Building a better spam-blocking CAPTCHA

January 23, 2009 by sjvn01 | 0 comments

How do you let people create user accounts or post comments on your Web site without letting spam bots in? Simple — make your users prove they’re human. Many Web sites use CAPTCHA (Completely Automated Public Turing Test to Tell Computers and Humans Apart) technology to try to tell the bots from the people.

CAPTCHA’s idea is simple enough. It presents users with an image showing an obfuscated string of letters that they must type in to get an e-mail or social networking account, for instance, or to enter a comment on an online forum. The theory is that only humans can decipher the letters hidden in the image and type in the correct code, and for a time it was an effective tool to keep the bots out.

But while no one has yet come up with a computer that can fool people into thinking it’s another person, computers are great at fooling other computers. These days, malware makers and spammers regularly trick the CAPTCHA systems at big-name Web sites such as Yahoo Mail, Gmail and Craigslist, and use these sites to automate their attacks.

So what can we do? Can CAPTCHA be saved?

The rise and fall of CAPTCHA

CAPTCHA was created in 2000 by researchers at Carnegie Mellon University, and by 2007, the technology was being used almost everywhere on the Web. For example, if you try to leave a comment on this story, you’ll need to jump through a CAPTCHA hoop before you can leave a message.

Unfortunately, beginning in early 2008, crackers started getting the better of the CAPTCHA systems. In short order, Yahoo Mail’s, Gmail’s and Hotmail’s CAPTCHA defenses were cracked.

Then, adding insult to injury, the crackers started releasing their work in the form of do-it-yourself CAPTCHA cracking software that anyone could use. For example, a program called CL Auto Posting Tool attempts to post bogus ads to Craigslist while automatically overcoming Craigslist’s antispam protections.

These programs work by using OCR (optical character recognition) software to try to make sense of CAPTCHA’s disguised text. If they fail, they try again. They take advantage of the fact that some CAPTCHA systems don’t automatically give users a new CAPTCHA image to puzzle out. Instead, they’ll let you, or a cracker program, keep working at the hidden text until it’s solved.
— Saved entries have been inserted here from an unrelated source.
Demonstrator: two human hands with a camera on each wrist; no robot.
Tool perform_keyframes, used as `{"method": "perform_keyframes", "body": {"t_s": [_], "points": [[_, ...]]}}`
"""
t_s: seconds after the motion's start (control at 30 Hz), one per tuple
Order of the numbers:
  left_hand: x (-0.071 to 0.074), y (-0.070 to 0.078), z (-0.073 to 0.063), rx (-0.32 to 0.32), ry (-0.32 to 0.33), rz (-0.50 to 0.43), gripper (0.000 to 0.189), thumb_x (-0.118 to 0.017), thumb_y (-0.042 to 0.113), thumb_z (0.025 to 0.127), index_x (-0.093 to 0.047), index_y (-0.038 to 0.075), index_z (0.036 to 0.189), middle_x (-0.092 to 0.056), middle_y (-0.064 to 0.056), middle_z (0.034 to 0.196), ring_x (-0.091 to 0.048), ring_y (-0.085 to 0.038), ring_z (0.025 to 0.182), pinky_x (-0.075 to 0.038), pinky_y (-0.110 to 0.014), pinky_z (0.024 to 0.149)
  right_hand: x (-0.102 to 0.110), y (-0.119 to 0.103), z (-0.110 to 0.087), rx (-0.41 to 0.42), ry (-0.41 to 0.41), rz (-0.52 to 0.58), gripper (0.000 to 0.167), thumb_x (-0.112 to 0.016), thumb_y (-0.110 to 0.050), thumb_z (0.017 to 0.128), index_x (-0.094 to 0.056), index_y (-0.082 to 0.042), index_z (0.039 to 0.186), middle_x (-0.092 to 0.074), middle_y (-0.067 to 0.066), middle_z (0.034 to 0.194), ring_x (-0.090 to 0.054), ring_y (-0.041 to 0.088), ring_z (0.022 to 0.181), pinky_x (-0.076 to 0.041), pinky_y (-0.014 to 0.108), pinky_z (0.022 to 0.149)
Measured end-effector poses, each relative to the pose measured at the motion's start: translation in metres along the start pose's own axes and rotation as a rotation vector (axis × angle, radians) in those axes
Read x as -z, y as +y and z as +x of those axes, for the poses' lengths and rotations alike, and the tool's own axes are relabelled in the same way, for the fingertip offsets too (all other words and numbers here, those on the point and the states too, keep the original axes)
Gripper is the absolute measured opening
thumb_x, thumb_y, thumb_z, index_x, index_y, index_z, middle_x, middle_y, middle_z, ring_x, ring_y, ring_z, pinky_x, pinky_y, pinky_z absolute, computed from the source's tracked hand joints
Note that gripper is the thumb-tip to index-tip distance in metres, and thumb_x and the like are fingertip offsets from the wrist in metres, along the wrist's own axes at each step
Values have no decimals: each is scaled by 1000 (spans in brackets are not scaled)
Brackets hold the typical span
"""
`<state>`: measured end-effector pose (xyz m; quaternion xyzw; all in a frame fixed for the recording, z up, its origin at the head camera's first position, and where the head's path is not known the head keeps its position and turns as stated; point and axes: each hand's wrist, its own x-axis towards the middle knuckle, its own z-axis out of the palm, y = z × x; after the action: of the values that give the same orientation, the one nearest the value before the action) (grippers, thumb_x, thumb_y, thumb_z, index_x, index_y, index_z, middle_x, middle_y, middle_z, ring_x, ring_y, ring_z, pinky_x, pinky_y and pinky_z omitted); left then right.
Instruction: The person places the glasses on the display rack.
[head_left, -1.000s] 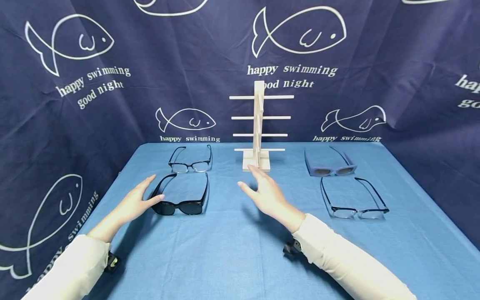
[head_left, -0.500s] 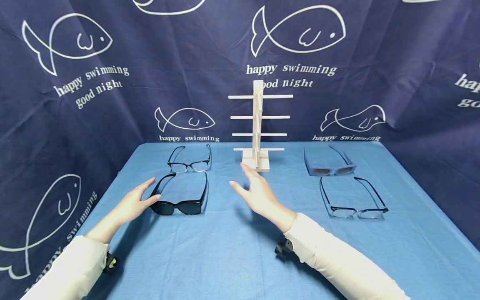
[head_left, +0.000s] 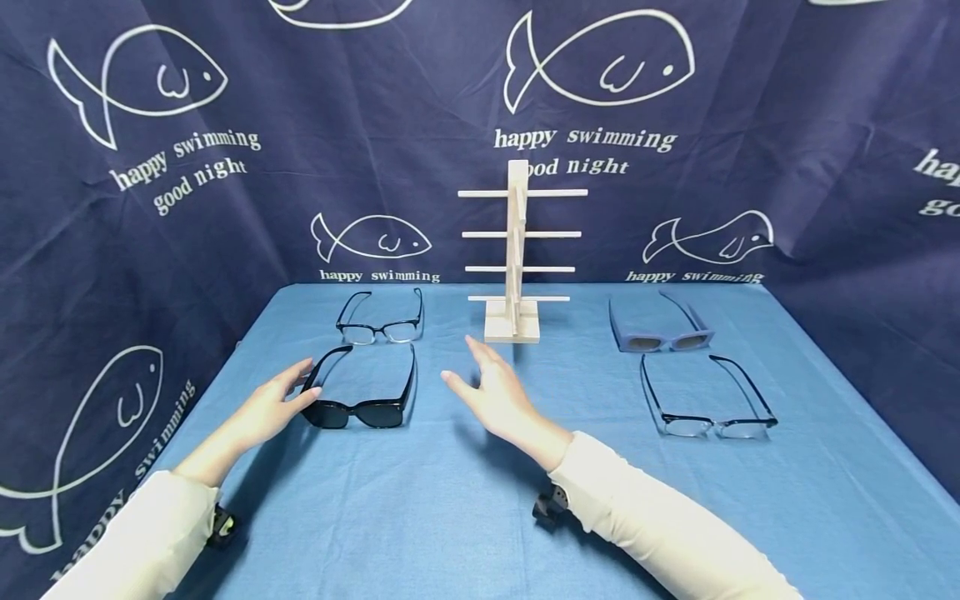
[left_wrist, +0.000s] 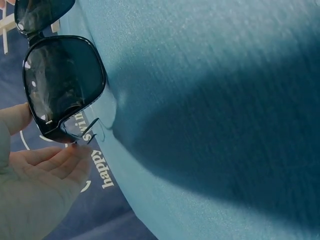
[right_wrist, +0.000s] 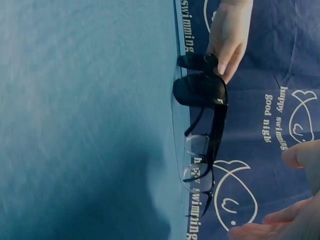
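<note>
Black sunglasses (head_left: 356,414) stand on the blue cloth with both temples unfolded toward the back. My left hand (head_left: 273,408) is at their left hinge corner, thumb in front and fingers beside the temple. In the left wrist view, that hand's thumb (left_wrist: 17,117) meets the frame's edge, and the fingertips lie close to the hinge; whether they press on it I cannot tell. To the right of the sunglasses, my right hand (head_left: 498,396) hovers over the cloth, thumb and fingers spread, holding nothing. A gap separates it from the right temple.
Behind the sunglasses lie clear-lens black glasses (head_left: 380,332). A wooden display rack (head_left: 517,250) with several crossbars stands at the back centre, bearing no glasses. Purple sunglasses (head_left: 667,342) and half-rim glasses (head_left: 720,425) lie on the right. A fish-print navy curtain (head_left: 450,75) surrounds the table.
My right hand has moved left across the cloth, nearer the black sunglasses. The left hand has stayed at their left corner with barely any shift. All the glasses have kept their places.
</note>
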<state>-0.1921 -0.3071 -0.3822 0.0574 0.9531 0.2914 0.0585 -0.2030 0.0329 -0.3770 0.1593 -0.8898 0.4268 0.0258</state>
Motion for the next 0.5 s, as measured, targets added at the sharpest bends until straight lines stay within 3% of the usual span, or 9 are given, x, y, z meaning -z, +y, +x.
{"method": "perform_keyframes", "body": {"t_s": [0.37,0.5], "points": [[-2,2,-5,-4,47,-26,54,-49,19,102,-32,-6,147,-41,-32,144,-48,-47,125,-46,-59,100,-17,-4,1,-19,-30,47,67,-59,-37,96,-36,0,147,-39,18,151,-36,33,140,-28,45,121],[-2,2,-5,24,50,-37,51,-51,19,102,-37,-5,145,-47,-33,138,-52,-46,122,-51,-56,95,-21,-6,0,-33,-64,105,66,-59,-37,96,-38,0,146,-45,19,147,-49,35,131,-38,45,115]]}}
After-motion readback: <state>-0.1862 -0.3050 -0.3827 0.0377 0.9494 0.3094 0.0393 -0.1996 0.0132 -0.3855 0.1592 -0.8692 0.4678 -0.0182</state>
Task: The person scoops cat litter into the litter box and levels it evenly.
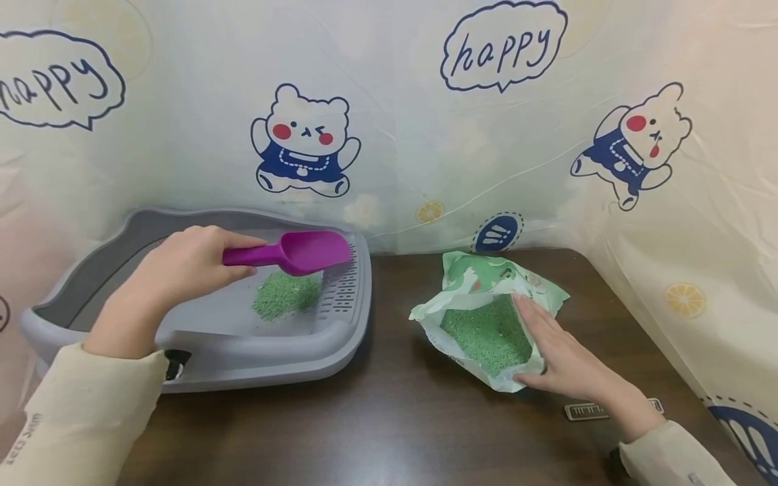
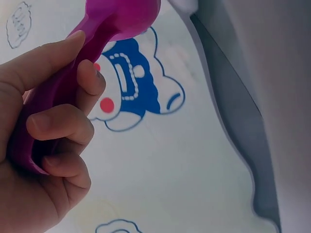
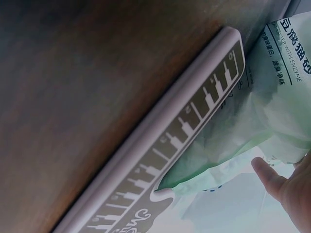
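Observation:
My left hand (image 1: 191,260) grips the handle of a purple scoop (image 1: 316,252), fingers curled round it in the left wrist view. The scoop's bowl looks empty and hangs over a grey litter box (image 1: 227,347). A small heap of green cat litter pellets (image 1: 286,295) lies on the box's floor. To the right stands an open cat litter bag (image 1: 452,343), filled with more green pellets (image 1: 489,334). My right hand (image 1: 562,354) rests at the bag's right rim, fingers straight along its side and thumb near the front edge.
A flat pale ruler-marked tool (image 3: 160,150) lies on the brown wooden table (image 1: 389,418), below my right wrist in the head view. Behind the table hangs a patterned sheet (image 1: 401,135) with cartoon bears, and it closes in the right side too.

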Demonstrator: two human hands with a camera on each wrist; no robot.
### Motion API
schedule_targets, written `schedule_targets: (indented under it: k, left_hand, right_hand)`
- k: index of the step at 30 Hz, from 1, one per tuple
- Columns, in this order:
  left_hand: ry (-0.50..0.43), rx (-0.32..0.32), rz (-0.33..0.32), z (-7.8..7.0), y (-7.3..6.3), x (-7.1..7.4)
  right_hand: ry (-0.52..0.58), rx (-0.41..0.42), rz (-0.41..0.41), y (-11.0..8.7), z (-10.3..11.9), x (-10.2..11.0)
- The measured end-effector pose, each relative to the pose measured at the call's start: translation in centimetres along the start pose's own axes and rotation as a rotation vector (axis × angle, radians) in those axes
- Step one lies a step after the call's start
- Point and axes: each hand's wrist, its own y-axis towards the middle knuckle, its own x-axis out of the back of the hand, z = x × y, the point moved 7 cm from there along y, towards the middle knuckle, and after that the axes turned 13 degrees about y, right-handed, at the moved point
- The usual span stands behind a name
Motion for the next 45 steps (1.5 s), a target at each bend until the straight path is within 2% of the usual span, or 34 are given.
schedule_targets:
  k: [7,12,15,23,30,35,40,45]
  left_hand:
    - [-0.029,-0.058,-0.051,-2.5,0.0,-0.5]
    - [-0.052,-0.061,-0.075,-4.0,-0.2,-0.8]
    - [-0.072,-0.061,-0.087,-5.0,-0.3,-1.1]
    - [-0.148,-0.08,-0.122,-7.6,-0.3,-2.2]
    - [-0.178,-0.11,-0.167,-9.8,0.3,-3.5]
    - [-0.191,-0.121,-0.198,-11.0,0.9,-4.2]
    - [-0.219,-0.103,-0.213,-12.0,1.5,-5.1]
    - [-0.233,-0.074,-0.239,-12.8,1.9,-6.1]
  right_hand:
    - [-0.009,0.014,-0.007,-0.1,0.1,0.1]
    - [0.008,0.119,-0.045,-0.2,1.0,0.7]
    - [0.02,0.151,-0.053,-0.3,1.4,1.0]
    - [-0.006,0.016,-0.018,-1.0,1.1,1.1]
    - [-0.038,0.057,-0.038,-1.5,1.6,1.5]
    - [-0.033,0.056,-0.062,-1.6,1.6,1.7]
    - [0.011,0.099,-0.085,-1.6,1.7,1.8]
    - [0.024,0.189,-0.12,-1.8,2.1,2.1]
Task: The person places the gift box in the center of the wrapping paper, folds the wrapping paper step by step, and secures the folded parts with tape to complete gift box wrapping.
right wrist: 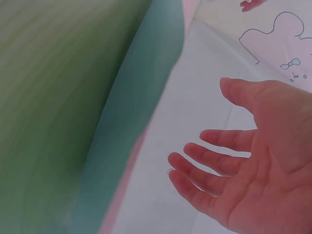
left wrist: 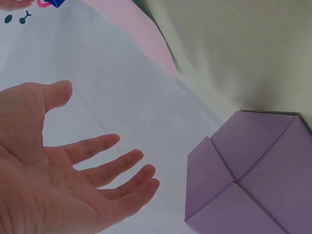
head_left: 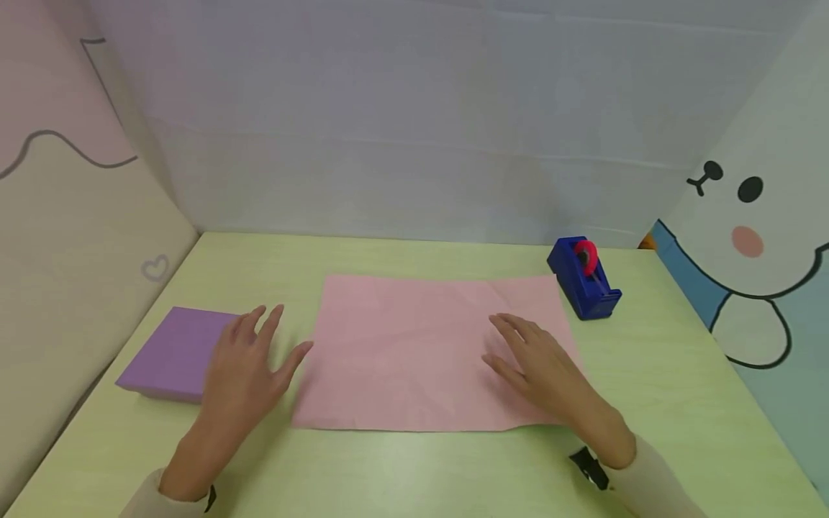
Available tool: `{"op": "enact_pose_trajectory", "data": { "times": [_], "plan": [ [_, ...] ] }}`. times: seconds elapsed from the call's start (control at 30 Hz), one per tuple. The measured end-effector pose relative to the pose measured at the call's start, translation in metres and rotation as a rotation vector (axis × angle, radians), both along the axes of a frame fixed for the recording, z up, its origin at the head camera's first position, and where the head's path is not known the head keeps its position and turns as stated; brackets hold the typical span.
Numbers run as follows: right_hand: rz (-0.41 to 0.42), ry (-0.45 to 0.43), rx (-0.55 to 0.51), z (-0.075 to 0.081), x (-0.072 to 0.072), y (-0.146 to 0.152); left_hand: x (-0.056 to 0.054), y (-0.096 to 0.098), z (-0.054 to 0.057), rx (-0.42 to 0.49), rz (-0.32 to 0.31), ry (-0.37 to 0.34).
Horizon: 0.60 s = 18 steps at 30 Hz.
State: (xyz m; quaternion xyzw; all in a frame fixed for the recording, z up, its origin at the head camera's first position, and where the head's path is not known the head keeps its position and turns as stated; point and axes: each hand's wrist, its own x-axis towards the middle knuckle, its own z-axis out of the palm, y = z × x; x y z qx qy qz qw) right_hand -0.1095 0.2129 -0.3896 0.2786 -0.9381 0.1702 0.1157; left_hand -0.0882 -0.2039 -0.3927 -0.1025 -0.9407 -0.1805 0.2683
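Observation:
A sheet of pink paper (head_left: 414,352), lightly creased, lies flat on the table. To its left is a flat purple box (head_left: 178,352), whose folded faces show in the left wrist view. My left hand (head_left: 241,370) hovers between box and paper, fingers spread, overlapping the box's right side in the head view. Nothing is in its palm in the left wrist view. Over the right part of the paper hangs my right hand (head_left: 540,367), its fingers loosely extended and its palm bare in the right wrist view.
A blue tape dispenser (head_left: 586,280) with a red-cored roll stands beyond the paper's far right corner. Pale walls enclose the light wooden table (head_left: 414,475) at the back and both sides; the right one bears a cartoon face (head_left: 745,208).

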Motion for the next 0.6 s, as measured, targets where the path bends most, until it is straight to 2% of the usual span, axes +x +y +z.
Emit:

Get one of these programs, aim it at the site you want to have bogus accounts on, and you can start spreading spam, anonymously flaming people you don’t like, and sending thousands of people links to your malware-infested site.

It’s not that the OCR-based cracker programs are that good. They’re not. As CAPTCHA expert Sumeet Prasad from security firm Websense explained in a blog posting, while only 10% to 15% of the attempts on Hotmail are successful, a CAPTCHA cracker program needs only six seconds per attack. If a site allows an unlimited number of chances to crack a single image, that means it will take, on average, less than a minute to break in.

Because they are clearly insecure, CAPTCHA systems that allow unlimited or multiple attempts are becoming uncommon. Still, today’s automated bots are capable of breaking even those systems that make users respond to a new CAPTCHA image after the first or second unsuccessful attempt. (On average, of course, the bots’ efforts are less likely to work at one-try CAPTCHA systems.) That said, simple CAPTCHA systems, such as the ones that use random, non-malformed letters against a simple background, are still in common use and are easily breakable.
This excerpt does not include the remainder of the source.